Information provided =>
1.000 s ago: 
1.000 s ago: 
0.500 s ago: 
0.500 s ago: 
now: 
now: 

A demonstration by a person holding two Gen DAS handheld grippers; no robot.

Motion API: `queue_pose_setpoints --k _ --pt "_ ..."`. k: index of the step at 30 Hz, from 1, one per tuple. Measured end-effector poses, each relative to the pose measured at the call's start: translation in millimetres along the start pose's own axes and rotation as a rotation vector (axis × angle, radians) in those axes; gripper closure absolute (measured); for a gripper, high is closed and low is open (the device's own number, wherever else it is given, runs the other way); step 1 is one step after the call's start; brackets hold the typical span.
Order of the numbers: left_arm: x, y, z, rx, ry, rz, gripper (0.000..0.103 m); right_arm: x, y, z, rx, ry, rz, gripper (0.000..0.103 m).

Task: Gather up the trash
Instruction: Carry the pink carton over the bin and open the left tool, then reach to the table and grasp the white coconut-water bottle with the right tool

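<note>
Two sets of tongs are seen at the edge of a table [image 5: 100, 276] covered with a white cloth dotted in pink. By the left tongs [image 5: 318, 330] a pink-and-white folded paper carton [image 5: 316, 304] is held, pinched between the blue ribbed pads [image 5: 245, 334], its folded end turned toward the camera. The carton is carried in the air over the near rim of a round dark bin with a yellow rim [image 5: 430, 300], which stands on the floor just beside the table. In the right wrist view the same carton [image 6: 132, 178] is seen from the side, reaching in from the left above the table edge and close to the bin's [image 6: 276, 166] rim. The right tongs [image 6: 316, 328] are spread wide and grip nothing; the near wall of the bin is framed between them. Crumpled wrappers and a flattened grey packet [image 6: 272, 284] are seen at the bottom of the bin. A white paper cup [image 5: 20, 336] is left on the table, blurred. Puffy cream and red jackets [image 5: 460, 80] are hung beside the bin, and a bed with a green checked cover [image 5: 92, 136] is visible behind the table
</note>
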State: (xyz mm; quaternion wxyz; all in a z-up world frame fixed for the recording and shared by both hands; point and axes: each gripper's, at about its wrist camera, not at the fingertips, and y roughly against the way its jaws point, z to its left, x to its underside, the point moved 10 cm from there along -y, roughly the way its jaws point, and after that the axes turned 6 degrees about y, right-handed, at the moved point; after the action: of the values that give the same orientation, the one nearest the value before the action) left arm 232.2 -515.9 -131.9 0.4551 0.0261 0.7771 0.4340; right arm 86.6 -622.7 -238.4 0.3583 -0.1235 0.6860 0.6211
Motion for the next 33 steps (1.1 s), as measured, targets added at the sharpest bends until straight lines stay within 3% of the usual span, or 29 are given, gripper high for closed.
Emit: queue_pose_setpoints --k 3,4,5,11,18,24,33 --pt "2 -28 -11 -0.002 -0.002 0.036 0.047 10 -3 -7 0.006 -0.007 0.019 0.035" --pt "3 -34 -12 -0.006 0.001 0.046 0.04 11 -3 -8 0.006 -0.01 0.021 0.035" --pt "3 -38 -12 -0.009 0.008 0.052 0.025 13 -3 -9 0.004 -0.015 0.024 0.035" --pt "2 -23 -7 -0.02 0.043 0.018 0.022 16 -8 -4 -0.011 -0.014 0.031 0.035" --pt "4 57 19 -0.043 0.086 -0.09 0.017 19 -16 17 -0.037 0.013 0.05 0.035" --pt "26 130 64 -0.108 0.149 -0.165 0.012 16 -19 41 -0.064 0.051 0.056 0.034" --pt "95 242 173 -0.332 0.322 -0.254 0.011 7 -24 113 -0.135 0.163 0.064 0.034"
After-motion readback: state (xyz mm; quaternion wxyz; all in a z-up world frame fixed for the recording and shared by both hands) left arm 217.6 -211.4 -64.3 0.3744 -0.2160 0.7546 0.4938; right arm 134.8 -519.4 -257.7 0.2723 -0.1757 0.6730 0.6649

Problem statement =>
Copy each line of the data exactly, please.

Answer box =>
1.000 s ago: 
1.000 s ago: 
0.500 s ago: 
0.500 s ago: 
now: 
now: 

A demonstration by a person holding two Gen DAS handheld grippers; no robot.

Motion API: `queue_pose_setpoints --k _ --pt "_ ..."`. k: index of the step at 30 Hz, from 1, one per tuple. Measured end-effector poses, each relative to the pose measured at the call's start: translation in millimetres along the start pose's own axes and rotation as a rotation vector (axis × angle, radians) in those axes; gripper closure absolute (measured); for a gripper, high is closed and low is open (the device's own number, wherever else it is given, runs the other way); step 1 is one step after the call's start; brackets hold the typical span.
Order of the numbers: left_arm: x, y, z, rx, ry, rz, gripper (0.000..0.103 m); right_arm: x, y, z, rx, ry, rz, gripper (0.000..0.103 m).

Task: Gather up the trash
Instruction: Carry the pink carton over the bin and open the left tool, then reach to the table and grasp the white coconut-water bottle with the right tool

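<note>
Two sets of tongs are seen at the edge of a table [image 5: 100, 276] covered with a white cloth dotted in pink. By the left tongs [image 5: 318, 330] a pink-and-white folded paper carton [image 5: 316, 304] is held, pinched between the blue ribbed pads [image 5: 245, 334], its folded end turned toward the camera. The carton is carried in the air over the near rim of a round dark bin with a yellow rim [image 5: 430, 300], which stands on the floor just beside the table. In the right wrist view the same carton [image 6: 132, 178] is seen from the side, reaching in from the left above the table edge and close to the bin's [image 6: 276, 166] rim. The right tongs [image 6: 316, 328] are spread wide and grip nothing; the near wall of the bin is framed between them. Crumpled wrappers and a flattened grey packet [image 6: 272, 284] are seen at the bottom of the bin. A white paper cup [image 5: 20, 336] is left on the table, blurred. Puffy cream and red jackets [image 5: 460, 80] are hung beside the bin, and a bed with a green checked cover [image 5: 92, 136] is visible behind the table
</note>
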State: (xyz mm; quaternion wxyz; all in a z-up world frame fixed for the recording and shared by both hands; point and axes: each gripper's, at about its wrist camera, not at the fingertips, and y roughly against the way its jaws point, z to its left, x to its underside, the point moved 10 cm from there along -y, roughly the way its jaws point, and after that the axes turned 6 degrees about y, right-handed, at the moved point; after the action: of the values that give the same orientation, the one nearest the value before the action) left arm 232.2 -515.9 -131.9 0.4551 0.0261 0.7771 0.4340; right arm 86.6 -622.7 -238.4 0.3583 -0.1235 0.6860 0.6211
Motion for the next 33 steps (1.1 s), as measured, targets added at the sharpest bends until straight lines stay within 3% of the usual span, or 29 are given, gripper high for closed.
Emit: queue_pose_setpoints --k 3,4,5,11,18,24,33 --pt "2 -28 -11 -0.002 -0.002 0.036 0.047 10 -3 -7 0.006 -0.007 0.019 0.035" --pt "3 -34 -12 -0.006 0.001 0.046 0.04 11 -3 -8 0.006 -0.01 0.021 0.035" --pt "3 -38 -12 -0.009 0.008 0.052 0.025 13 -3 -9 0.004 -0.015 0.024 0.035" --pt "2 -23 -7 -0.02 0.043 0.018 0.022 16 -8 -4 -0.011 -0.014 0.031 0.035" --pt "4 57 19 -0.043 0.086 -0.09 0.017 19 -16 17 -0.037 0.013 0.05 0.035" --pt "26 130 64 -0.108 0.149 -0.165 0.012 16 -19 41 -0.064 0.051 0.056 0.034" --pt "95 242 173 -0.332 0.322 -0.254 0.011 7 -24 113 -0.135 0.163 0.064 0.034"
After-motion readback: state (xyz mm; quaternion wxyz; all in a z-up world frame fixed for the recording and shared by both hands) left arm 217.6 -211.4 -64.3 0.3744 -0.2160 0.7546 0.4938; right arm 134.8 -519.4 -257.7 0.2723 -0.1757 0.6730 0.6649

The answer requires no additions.